Commissioner for Health
- In office 1978–1978
- President: Colonel I. K. Acheampong
- Preceded by: Neville Alexander Odartey-Wellington
- Succeeded by: Emmanuel Evans-Anfom

Commissioner for Agriculture
- In office 1976–1978
- President: Colonel I. K. Acheampong
- Preceded by: Colonel Frank Bernasko
- Succeeded by: Lt. Col. Neville Alexander Odartey-Wellington

Commissioner for Industries
- In office 1974–1975
- President: Colonel I. K. Acheampong
- Preceded by: Colonel J. C. Adjeity
- Succeeded by: Colonel George Minyila

Commissioner for Education, Culture and Sports
- In office 28 January 1972 – 1 January 1974
- President: Colonel I. K. Acheampong
- Preceded by: R. R. Amponsah
- Succeeded by: Colonel Emmanuel Obeng Nyante

Personal details
- Born: 1934 (age 91–92)
- Education: St. Augustine's College, Cape Coast
- Alma mater: University of Ghana, Legon
- Profession: Soldier

Military service
- Allegiance: Ghana Armed Forces
- Branch/service: Ghana Army
- Rank: Colonel

= Paul Nkegbe =

Ghanaian soldier and politician

Paul Kwame Nkegbe (born 26 April 1934) is a Ghanaian politician and military officer. He served as Commissioner for Education, Culture, and Sports, Commissioner for Industries, Commissioner for Agriculture and Commissioner for Health in Ghana.

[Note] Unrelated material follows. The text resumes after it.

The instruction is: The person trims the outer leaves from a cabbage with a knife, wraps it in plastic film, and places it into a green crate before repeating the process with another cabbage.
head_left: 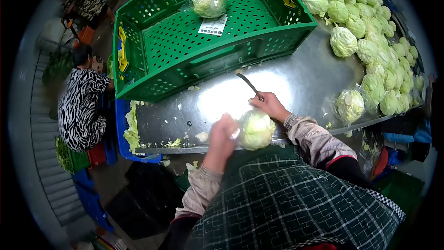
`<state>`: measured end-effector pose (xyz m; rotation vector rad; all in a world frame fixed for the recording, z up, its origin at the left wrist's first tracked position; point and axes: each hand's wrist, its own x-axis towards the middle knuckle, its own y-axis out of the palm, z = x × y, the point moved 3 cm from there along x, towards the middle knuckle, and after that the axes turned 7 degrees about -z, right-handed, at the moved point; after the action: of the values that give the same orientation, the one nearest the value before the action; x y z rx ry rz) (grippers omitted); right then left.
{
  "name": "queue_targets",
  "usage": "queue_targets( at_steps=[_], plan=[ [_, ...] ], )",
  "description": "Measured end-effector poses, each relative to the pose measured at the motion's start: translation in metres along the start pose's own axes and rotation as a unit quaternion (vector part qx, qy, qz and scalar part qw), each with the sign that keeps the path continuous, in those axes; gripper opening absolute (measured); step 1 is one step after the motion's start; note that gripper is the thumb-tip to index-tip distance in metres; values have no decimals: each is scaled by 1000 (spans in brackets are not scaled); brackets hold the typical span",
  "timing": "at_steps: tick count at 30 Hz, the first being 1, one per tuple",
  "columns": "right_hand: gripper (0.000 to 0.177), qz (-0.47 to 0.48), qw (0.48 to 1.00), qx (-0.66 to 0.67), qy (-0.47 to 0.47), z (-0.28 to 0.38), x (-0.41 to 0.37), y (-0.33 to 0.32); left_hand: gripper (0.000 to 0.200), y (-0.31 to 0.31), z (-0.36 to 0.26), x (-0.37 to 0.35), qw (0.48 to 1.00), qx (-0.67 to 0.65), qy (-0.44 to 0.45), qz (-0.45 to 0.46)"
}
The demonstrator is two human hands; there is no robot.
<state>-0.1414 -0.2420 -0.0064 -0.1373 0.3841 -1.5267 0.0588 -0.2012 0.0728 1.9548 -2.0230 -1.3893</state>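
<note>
A pale green cabbage [257,129] is at the table's near edge, against the front of my checked apron. My right hand [273,107] is closed round the handle of a curved knife [249,86], its blade pointing up and left, while the hand rests at the cabbage's upper right. Blurred by motion, my left hand [223,134] is closed like a fist just left of the cabbage. Something small and white shows at its fingers; I cannot tell what it is.
Beyond my hands, a green crate [185,67] holds one plastic-wrapped cabbage [209,3] and a printed label [213,25]. Many cabbages [365,23] are heaped at the right, near a bagged cabbage [350,105]. Leaf scraps litter the metal table [273,76]. A person [83,106] sits at far left.
</note>
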Motion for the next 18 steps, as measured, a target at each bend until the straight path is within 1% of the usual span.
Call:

== Early life and education ==
Nkegbe was born in Denu, in the Keta District of the Volta Region of Ghana in 1934. He began his early education at the Roman Catholic Mission School at Anfoega Akukome and completed his middle school education at the Roman Catholic Mission School in Abor in 1949. In 1950, Nkegbe enrolled at St. Augustine's College in Cape Coast and obtained the Cambridge School Leaving Certificate in 1953. After completing his secondary education, he worked for the Ghana Railways from 1953 to 1956 while continuing his studies in preparation for university. In 1956, he returned to St. Augustine's College to complete the Sixth Form course, after which he gained admission to the University of Ghana, Legon, in 1958. He pursued an honors course in history and graduated with a B.A. History (Second Class Honors) in 1961.

== Career ==
After graduating from the University of Ghana, Nkegbe was commissioned into the Ghana Army as a Lieutenant in August 1961. He was posted to the Military Academy as an Instructor and served in that capacity until 1966. In 1966, he was appointed Acting Defence Adviser to the Ghana High Commission in the United Kingdom, and subsequently became the Deputy Defence Adviser in 1967 and 1968.

In 1972, when the National Redemption Council (NRC) took over at the helm of Ghana's governmental affairs, Nkegbe was appointed Commissioner for Education, Culture, and Sports. On 2 January 1974 he was made Ghana's Commissioner for Industries. He remained in that position until October 1975, when he became Commissioner for Agriculture under the Supreme Military Council (SMC) regime. In 1978, Nkegbe was appointed Commissioner for Health under the Supreme Military Council (SMC) regime. He served in this capacity until he resigned later that same year in 1978 under Gen I K Acheampong’s Supreme Military Council (SMC) regime. The SMC was overthrown by SMC II. The SMC II regime and government was overthrown by the Armed Forces Revolutionary Council (AFRC) on 4 June 1979.

== Personal life ==
Nkegbe is married and has four children. He is known to be an all-around sportsman with a keen interest in various sports and games, particularly football and athletics. He also enjoys dancing and listening to music, and engages in backyard farming in his spare time.